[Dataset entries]
· · · ·

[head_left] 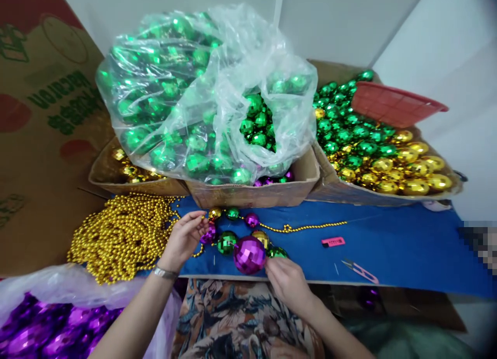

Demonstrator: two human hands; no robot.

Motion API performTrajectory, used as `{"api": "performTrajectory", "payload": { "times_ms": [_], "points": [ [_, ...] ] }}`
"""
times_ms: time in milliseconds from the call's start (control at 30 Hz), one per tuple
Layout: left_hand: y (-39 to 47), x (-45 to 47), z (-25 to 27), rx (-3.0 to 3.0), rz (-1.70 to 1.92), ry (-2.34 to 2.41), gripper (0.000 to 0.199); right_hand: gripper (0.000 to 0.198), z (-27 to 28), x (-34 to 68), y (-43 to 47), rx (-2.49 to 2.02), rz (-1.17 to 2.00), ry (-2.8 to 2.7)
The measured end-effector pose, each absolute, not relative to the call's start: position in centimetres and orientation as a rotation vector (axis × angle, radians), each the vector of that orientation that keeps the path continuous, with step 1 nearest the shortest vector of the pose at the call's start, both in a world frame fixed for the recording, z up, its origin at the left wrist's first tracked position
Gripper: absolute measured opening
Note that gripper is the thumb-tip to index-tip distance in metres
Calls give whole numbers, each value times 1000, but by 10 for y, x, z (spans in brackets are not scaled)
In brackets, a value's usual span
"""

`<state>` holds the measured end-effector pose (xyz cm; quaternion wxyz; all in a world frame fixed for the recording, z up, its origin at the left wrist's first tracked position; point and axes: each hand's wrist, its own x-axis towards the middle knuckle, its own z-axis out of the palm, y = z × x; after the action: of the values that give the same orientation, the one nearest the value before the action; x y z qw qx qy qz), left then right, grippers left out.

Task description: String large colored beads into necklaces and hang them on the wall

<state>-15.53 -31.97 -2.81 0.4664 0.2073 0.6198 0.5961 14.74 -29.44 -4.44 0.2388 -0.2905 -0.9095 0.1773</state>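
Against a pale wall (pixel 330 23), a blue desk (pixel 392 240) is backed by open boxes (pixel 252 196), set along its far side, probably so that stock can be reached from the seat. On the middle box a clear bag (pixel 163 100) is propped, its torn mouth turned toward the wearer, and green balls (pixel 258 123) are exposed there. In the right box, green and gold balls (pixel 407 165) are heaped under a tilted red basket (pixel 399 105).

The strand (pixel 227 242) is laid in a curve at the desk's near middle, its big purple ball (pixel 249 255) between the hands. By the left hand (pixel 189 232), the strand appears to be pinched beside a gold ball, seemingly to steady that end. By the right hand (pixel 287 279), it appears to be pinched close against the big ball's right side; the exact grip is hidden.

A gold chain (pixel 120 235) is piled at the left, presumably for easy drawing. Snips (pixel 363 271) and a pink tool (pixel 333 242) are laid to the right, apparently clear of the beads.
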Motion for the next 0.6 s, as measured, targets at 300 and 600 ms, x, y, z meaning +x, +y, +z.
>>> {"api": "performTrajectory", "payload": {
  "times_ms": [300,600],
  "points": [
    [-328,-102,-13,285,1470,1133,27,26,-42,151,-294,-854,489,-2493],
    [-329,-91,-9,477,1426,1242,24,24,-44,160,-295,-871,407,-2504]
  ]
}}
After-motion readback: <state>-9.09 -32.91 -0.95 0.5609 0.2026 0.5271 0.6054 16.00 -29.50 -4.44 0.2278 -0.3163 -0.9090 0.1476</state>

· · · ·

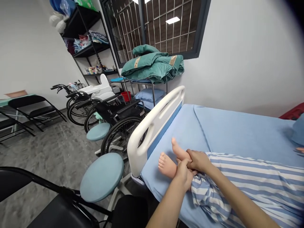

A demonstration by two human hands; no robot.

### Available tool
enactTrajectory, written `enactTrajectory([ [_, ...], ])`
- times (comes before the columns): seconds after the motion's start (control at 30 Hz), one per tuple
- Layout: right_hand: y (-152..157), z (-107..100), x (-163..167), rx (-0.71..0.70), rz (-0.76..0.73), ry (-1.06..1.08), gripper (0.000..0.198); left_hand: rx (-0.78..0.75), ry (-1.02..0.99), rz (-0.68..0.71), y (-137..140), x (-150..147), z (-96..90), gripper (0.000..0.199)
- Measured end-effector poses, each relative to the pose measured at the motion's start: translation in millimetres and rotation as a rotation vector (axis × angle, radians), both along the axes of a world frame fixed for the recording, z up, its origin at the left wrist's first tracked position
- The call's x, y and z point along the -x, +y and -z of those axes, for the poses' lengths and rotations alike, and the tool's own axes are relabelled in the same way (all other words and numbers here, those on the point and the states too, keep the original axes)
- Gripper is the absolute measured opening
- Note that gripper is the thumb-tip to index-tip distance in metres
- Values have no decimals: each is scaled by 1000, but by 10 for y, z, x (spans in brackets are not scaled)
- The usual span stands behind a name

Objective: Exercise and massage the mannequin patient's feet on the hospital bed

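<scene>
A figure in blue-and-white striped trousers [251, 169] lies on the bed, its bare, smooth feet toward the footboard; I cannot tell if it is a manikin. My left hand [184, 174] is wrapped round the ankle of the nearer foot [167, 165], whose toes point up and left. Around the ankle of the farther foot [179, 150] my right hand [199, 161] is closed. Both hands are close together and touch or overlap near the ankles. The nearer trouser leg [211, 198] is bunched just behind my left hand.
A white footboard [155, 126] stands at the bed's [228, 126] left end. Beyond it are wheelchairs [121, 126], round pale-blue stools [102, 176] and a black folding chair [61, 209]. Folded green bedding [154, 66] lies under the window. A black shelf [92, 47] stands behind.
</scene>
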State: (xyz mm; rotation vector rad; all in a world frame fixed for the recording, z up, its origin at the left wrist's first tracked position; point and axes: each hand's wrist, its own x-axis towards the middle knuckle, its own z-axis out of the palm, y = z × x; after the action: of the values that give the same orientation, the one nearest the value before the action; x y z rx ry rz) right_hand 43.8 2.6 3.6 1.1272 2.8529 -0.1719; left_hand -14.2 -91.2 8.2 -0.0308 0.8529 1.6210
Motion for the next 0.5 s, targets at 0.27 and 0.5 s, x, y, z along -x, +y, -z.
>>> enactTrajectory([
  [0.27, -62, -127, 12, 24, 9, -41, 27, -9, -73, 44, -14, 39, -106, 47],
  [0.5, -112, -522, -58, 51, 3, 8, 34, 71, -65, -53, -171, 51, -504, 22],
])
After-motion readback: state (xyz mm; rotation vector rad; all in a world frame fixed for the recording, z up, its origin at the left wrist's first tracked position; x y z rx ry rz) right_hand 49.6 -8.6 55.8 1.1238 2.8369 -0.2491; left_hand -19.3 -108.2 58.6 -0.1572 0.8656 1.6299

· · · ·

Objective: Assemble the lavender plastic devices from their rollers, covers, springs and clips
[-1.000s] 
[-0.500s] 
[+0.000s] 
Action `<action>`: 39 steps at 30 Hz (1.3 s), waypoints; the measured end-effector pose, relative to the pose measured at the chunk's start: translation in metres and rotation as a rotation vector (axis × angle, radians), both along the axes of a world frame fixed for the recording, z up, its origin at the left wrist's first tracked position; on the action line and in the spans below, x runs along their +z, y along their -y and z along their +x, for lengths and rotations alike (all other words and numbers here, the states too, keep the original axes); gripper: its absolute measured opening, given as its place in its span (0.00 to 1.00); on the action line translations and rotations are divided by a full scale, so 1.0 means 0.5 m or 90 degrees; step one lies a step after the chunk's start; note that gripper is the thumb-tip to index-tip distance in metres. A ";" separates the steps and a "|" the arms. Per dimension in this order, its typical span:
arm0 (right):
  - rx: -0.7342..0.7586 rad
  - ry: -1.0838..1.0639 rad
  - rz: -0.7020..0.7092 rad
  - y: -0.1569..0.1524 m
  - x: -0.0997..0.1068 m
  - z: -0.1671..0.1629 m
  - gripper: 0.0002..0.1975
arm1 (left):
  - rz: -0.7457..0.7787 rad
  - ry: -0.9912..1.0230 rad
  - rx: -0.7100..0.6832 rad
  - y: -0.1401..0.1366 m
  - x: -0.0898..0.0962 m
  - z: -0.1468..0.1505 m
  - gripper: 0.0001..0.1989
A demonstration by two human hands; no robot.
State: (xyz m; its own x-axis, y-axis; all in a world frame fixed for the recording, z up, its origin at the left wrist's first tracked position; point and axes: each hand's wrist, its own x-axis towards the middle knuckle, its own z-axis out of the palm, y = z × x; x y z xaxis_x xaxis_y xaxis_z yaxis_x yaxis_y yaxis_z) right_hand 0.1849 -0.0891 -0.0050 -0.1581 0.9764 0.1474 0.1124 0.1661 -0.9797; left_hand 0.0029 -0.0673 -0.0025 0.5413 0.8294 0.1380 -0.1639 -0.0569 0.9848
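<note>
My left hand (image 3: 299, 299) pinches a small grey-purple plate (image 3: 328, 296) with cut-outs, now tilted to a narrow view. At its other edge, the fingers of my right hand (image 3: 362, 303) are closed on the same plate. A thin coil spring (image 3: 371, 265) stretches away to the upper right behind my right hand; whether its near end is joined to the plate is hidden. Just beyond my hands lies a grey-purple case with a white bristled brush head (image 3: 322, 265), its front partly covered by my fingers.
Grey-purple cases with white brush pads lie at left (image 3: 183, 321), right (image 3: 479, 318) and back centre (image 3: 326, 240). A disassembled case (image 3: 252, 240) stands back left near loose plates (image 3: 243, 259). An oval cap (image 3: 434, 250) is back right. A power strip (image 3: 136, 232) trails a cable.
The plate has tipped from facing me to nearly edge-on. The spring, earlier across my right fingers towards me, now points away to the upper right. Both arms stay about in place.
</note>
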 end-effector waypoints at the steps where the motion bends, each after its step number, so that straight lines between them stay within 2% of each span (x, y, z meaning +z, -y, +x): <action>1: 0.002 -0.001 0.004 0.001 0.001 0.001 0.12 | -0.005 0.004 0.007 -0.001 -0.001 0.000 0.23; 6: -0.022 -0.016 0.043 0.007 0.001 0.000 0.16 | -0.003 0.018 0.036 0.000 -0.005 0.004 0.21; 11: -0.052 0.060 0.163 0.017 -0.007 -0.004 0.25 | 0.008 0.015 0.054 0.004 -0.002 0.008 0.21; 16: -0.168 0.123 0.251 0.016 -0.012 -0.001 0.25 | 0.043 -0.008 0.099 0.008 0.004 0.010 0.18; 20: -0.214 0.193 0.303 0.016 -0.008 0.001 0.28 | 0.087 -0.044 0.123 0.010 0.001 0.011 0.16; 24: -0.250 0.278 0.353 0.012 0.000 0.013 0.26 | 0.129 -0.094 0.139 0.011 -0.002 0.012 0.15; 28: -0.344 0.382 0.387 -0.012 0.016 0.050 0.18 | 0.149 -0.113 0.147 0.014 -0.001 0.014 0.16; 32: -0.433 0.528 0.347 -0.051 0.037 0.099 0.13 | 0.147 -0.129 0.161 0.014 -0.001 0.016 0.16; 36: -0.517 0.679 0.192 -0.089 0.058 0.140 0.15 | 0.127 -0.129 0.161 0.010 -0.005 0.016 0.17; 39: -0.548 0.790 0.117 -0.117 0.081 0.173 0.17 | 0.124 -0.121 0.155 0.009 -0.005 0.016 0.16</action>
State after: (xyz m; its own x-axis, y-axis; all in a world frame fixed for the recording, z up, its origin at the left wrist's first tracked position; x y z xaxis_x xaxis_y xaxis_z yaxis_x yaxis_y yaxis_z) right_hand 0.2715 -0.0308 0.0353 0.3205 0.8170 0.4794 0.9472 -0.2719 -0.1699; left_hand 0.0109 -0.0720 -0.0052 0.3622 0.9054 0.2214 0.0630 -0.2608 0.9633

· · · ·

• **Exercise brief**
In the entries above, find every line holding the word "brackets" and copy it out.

• **Task solution**
Calls give whole numbers, each value times 1000, but by 10 for y, x, z (spans in brackets are not scaled)
In brackets, a value's usual span
- Values have no decimals: each is scaled by 1000, but by 10 for y, z, x (spans in brackets are not scaled)

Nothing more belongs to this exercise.